Look below for the line that contains "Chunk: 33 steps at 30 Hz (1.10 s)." and the line that contains "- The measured", then restate both of them and every line in between, exactly. No picture goes in the copy.

__RECORDED DATA__
☆ ☆ ☆ ☆

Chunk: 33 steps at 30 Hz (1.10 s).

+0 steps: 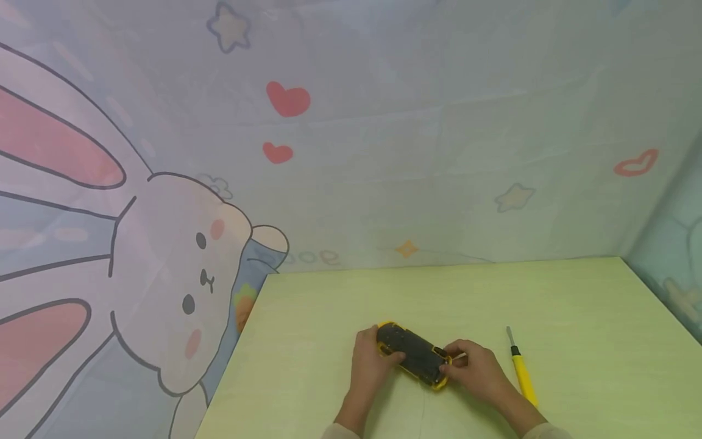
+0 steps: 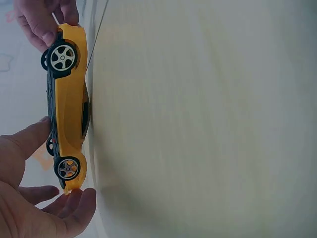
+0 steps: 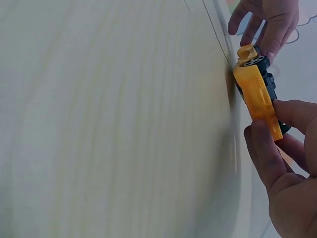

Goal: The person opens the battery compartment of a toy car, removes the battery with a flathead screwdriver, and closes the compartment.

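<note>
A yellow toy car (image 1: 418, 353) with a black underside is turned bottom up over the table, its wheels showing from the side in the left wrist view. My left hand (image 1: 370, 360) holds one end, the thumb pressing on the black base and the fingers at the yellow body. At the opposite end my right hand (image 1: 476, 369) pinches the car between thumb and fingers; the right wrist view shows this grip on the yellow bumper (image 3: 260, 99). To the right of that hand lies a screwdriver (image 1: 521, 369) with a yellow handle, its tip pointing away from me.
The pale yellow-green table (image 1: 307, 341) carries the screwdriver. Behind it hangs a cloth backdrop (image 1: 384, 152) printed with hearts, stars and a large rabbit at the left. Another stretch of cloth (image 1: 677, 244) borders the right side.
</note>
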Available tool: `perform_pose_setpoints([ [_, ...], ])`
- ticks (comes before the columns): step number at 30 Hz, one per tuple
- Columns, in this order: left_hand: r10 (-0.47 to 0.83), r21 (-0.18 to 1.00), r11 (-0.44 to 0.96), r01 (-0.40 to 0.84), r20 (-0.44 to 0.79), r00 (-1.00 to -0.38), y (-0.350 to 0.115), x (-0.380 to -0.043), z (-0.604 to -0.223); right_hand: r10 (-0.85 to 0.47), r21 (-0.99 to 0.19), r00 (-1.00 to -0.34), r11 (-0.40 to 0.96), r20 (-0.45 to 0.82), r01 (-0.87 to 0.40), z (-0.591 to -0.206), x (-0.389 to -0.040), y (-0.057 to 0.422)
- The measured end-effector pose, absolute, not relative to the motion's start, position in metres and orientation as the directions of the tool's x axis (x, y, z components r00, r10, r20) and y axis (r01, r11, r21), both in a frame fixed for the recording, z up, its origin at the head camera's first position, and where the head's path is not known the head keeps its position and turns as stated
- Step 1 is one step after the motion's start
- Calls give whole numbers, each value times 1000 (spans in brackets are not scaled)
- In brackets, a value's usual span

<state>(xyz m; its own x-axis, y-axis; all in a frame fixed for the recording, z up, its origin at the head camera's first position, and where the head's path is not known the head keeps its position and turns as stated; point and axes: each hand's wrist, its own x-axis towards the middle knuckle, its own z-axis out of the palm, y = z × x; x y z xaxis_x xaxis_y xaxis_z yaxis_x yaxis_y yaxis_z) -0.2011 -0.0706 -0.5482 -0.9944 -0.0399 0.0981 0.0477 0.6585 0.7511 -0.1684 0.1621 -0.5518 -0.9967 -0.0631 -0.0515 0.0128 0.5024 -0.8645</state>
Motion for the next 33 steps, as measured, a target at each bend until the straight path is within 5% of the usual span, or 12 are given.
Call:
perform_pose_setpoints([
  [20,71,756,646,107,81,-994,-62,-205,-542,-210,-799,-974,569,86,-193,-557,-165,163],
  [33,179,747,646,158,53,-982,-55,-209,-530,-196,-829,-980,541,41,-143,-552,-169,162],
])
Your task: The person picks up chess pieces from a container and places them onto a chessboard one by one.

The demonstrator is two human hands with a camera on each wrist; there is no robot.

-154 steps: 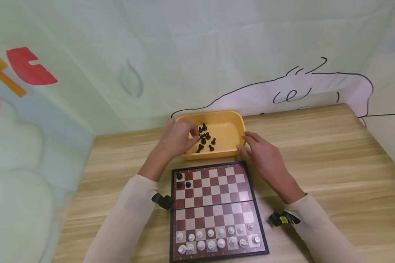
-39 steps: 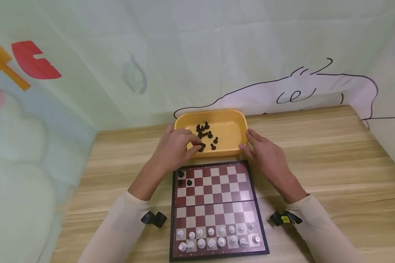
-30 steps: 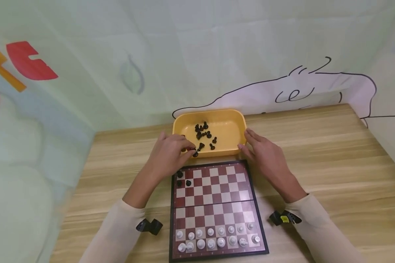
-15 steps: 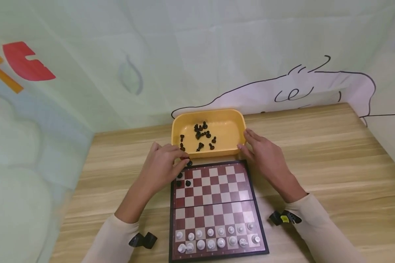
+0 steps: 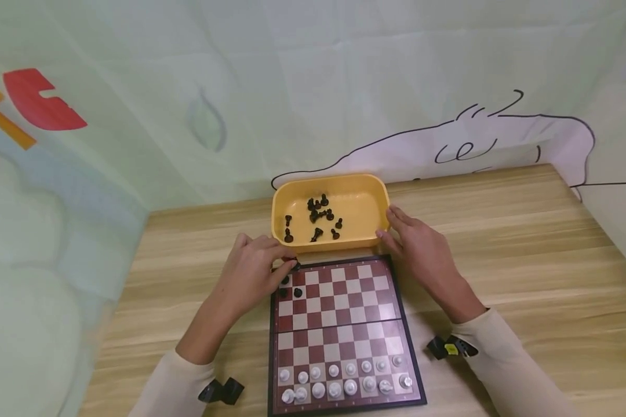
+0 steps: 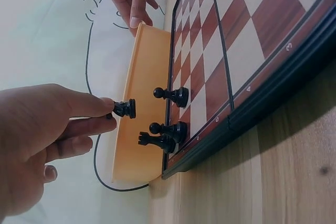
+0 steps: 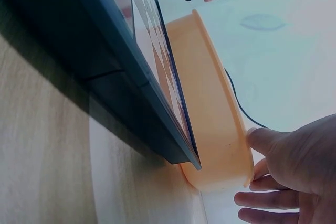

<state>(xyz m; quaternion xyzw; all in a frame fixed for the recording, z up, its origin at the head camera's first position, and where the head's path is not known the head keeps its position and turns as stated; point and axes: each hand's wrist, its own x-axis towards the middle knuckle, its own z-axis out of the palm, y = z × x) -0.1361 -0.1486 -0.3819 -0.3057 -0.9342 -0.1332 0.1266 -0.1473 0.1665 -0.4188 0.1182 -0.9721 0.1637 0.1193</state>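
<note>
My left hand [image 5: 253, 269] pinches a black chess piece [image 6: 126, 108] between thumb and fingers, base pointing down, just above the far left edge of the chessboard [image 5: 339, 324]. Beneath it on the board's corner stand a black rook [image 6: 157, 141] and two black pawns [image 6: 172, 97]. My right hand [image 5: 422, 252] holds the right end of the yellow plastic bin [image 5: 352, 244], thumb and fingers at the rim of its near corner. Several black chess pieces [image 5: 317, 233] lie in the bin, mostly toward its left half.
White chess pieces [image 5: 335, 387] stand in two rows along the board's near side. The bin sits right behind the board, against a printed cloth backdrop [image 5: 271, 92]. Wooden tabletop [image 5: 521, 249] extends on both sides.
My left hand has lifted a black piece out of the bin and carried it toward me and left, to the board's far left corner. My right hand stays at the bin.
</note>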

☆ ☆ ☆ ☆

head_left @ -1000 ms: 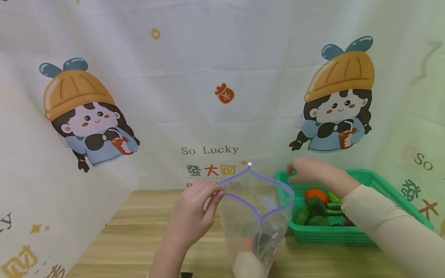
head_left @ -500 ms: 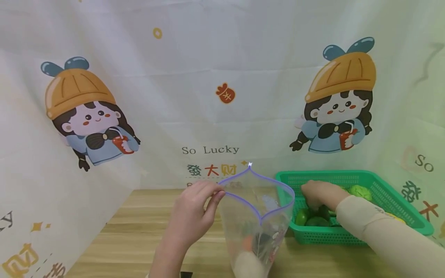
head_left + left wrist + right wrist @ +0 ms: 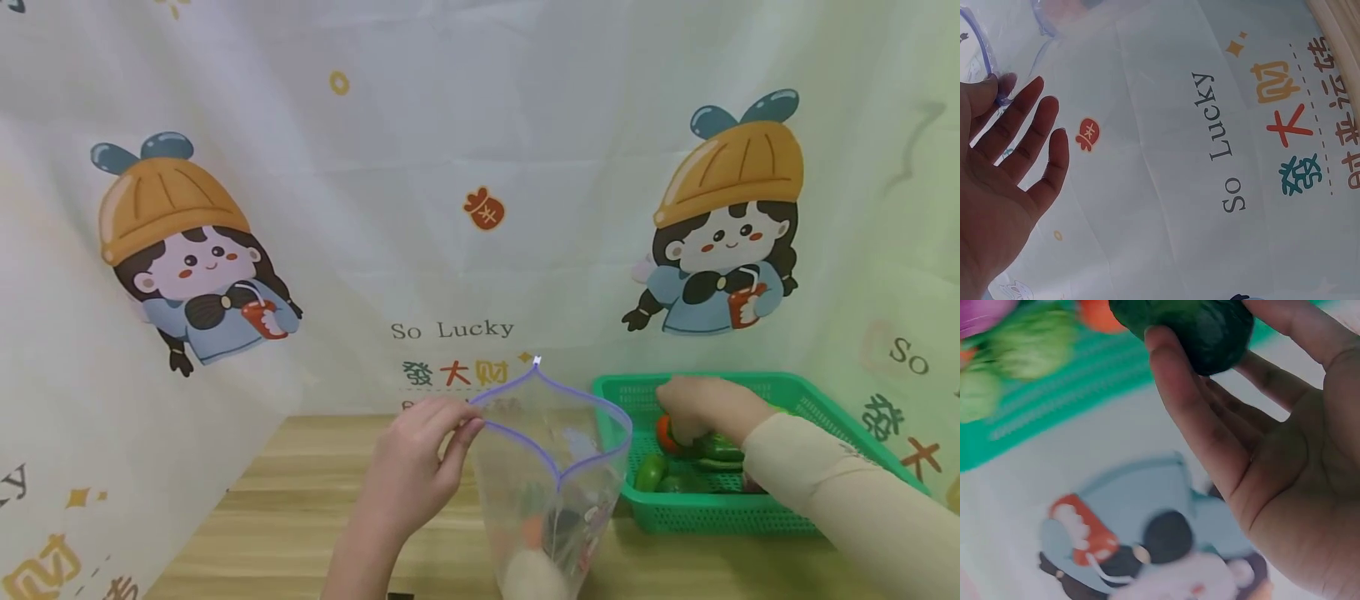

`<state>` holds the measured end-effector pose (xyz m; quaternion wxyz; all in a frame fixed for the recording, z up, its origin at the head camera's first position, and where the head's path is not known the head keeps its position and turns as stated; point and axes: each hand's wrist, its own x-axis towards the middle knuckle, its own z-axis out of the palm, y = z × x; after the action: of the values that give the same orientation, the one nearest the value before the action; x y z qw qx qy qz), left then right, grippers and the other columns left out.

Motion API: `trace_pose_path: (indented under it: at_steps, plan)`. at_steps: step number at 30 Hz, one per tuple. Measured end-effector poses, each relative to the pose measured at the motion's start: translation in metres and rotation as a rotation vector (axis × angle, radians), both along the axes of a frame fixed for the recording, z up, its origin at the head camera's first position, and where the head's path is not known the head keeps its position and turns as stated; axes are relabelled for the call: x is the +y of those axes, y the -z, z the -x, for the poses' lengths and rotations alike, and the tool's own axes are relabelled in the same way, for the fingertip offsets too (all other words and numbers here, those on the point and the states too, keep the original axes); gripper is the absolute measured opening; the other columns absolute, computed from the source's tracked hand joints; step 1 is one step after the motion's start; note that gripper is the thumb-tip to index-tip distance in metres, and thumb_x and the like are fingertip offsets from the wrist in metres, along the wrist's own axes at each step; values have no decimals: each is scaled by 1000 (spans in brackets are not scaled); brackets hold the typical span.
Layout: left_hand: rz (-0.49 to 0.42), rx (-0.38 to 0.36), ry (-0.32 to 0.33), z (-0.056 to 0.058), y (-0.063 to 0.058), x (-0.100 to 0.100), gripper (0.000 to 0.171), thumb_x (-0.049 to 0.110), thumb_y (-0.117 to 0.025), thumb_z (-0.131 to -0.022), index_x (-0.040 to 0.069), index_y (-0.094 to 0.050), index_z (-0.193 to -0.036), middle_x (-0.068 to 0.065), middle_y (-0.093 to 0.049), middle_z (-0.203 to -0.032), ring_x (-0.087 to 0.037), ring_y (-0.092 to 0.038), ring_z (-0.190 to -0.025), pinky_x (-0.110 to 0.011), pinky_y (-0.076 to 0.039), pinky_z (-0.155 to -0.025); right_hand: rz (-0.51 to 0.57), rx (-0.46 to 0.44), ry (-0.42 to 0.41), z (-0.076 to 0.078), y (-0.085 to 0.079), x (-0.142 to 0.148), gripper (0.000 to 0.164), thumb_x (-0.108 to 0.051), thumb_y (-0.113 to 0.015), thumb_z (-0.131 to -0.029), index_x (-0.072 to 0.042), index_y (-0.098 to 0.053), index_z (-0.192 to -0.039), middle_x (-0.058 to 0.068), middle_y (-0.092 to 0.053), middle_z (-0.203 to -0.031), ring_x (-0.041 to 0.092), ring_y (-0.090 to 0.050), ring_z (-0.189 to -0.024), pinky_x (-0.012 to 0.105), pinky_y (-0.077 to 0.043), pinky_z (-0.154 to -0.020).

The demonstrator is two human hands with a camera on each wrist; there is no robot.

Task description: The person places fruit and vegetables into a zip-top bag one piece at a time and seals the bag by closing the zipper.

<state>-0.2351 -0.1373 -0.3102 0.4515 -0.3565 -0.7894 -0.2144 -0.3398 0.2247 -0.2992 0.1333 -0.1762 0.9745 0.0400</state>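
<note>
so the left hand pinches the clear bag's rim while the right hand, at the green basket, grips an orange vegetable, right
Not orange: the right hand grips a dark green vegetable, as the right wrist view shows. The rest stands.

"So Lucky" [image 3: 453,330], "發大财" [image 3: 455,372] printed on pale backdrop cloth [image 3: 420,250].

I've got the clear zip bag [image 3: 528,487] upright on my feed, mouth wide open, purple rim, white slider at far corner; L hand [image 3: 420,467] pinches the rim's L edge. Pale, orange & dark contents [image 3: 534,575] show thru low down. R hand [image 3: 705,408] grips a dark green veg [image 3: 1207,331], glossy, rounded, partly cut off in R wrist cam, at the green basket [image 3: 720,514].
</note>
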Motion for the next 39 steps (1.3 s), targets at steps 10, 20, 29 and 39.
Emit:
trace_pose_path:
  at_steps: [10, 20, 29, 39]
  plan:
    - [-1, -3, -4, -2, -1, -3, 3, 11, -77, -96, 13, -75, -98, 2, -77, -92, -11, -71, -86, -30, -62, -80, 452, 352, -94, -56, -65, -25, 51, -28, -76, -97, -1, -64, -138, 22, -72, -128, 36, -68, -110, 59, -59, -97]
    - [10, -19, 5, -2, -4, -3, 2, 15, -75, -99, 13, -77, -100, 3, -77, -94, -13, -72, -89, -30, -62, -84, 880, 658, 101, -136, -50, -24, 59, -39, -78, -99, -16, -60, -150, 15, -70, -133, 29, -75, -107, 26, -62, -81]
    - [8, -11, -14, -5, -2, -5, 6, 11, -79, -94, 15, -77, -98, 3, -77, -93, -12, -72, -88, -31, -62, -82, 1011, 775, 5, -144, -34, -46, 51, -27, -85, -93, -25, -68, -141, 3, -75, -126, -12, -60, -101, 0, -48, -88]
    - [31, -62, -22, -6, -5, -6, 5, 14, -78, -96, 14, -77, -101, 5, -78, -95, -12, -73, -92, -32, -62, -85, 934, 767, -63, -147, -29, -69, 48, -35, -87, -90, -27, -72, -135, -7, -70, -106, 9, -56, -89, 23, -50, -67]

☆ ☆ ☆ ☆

__OUTPUT FOR THIS EXERCISE__
Chunk: 33 steps at 30 Hz (1.10 s).

+0 steps: 
+0 steps: 
+0 steps: 

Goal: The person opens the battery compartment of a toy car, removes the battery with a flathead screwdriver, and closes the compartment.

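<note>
A yellow toy car (image 1: 418, 353) with a black underside is turned bottom up over the table, its wheels showing from the side in the left wrist view. My left hand (image 1: 370, 360) holds one end, the thumb pressing on the black base and the fingers at the yellow body. At the opposite end my right hand (image 1: 476, 369) pinches the car between thumb and fingers; the right wrist view shows this grip on the yellow bumper (image 3: 260, 99). To the right of that hand lies a screwdriver (image 1: 521, 369) with a yellow handle, its tip pointing away from me.
The pale yellow-green table (image 1: 307, 341) carries the screwdriver. Behind it hangs a cloth backdrop (image 1: 384, 152) printed with hearts, stars and a large rabbit at the left. Another stretch of cloth (image 1: 677, 244) borders the right side.
</note>
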Available tool: `perform_pose_setpoints([ [_, ...], ])`
- ticks (comes before the columns): step number at 30 Hz, one per tuple
- Columns, in this order: left_hand: r10 (-0.47 to 0.83), r21 (-0.18 to 1.00), r11 (-0.44 to 0.96), r01 (-0.40 to 0.84), r20 (-0.44 to 0.79), r00 (-1.00 to -0.38), y (-0.350 to 0.115), x (-0.380 to -0.043), z (-0.604 to -0.223); right_hand: r10 (-0.85 to 0.47), r21 (-0.99 to 0.19), r00 (-1.00 to -0.34), r11 (-0.40 to 0.96), r20 (-0.45 to 0.82), r01 (-0.87 to 0.40), z (-0.591 to -0.206), x (-0.389 to -0.040), y (-0.057 to 0.422)
- The measured end-effector pose, absolute, not relative to the motion's start, position in metres and orientation as the directions of the tool's x axis (x, y, z components r00, r10, r20) and y axis (r01, r11, r21), both in a frame fixed for the recording, z up, its origin at the head camera's first position, and where the head's path is not known the head keeps its position and turns as stated

With this, the output is complete.